Dans quelques mois, 10 ans se seront écoulés depuis les émeutes à Montréal-Nord, qui ont suivi la mort du jeune Fredy Villanueva, sous les balles d’un policier. Ce policier officie désormais dans le groupe tactique du SPVM. S’il y a quelque chose dont on devrait s’indigner, s’il y a bien un élément que je trouve sensible, c’est bien le fait que notre société allège, protège et récompense un policier qui abat un citoyen non armé alors qu’elle reste indifférente face au combat d’une mère racisée luttant depuis dix ans pour que le lieu où il a été abattu puisse être l’hôte du souvenir de sa mémoire.

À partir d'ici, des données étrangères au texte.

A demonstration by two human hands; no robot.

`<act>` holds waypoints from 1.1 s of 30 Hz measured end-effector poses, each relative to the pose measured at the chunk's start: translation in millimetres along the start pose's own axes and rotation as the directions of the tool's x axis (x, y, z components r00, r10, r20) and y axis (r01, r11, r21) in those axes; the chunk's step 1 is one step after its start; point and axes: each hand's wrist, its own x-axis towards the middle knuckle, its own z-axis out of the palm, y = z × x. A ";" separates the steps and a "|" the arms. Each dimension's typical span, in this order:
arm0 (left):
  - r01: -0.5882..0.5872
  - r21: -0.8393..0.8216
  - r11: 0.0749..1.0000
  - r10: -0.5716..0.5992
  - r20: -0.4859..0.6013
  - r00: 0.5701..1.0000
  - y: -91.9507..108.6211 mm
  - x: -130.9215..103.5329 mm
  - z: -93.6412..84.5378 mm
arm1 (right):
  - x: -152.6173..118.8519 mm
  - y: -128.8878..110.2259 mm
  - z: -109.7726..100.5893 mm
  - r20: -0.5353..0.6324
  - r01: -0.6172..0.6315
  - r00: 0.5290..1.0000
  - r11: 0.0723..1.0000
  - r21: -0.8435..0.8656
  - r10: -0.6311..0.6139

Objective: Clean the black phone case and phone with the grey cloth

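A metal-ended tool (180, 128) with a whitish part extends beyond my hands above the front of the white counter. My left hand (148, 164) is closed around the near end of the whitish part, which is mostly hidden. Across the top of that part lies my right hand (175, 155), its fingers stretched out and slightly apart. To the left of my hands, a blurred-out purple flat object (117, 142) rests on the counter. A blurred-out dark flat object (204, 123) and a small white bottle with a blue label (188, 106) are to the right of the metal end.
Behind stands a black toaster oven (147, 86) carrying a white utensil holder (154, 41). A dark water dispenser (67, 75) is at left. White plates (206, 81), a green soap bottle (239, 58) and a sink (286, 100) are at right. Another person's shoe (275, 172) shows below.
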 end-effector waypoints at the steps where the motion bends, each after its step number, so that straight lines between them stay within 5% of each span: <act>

Si Valérie Plante met fin à cette dynamique de monde à l’envers, je n’y vois aucun malaise. Et si le ministre Coiteux, qui vient de confier la tête du SPVM par intérim durant un an à la Sûreté du Québec, s’intéresse aussi aux possibles recommandations, absentes du chapitre XII du «Rapport d’enquête administrative sur la Division des affaires internes du Service de police de la Ville de Montréal», pour que tous les citoyens de Montréal puissent tirer bénéfice d’une culture policière tenant aussi compte de ce que subissent les personnes racisées, ce sera mieux.

Montréal-Nord n’est pas le seul arrondissement possédant l’apanage de ce souvenir de Fredy Villanueva. La réflexion doit aussi avoir lieu au sein de la ville centre. Parce que c’est l’ensemble des Montréalaises et Montréalais qui aspirent à une meilleure protection de la vie.

Une murale qui rétablit l’humanité et le souvenir de Fredy Villanueva, c’est un pas de plus pour une jeunesse dont le génie, les portraits et les histoires marquent nos édifices publics. Voilà une valeur ajoutée sur le plan culturel, mais aussi sur celui de la sécurité publique. On le sait, mais on l’oublie trop facilement: la non-reconnaissance coûte cher.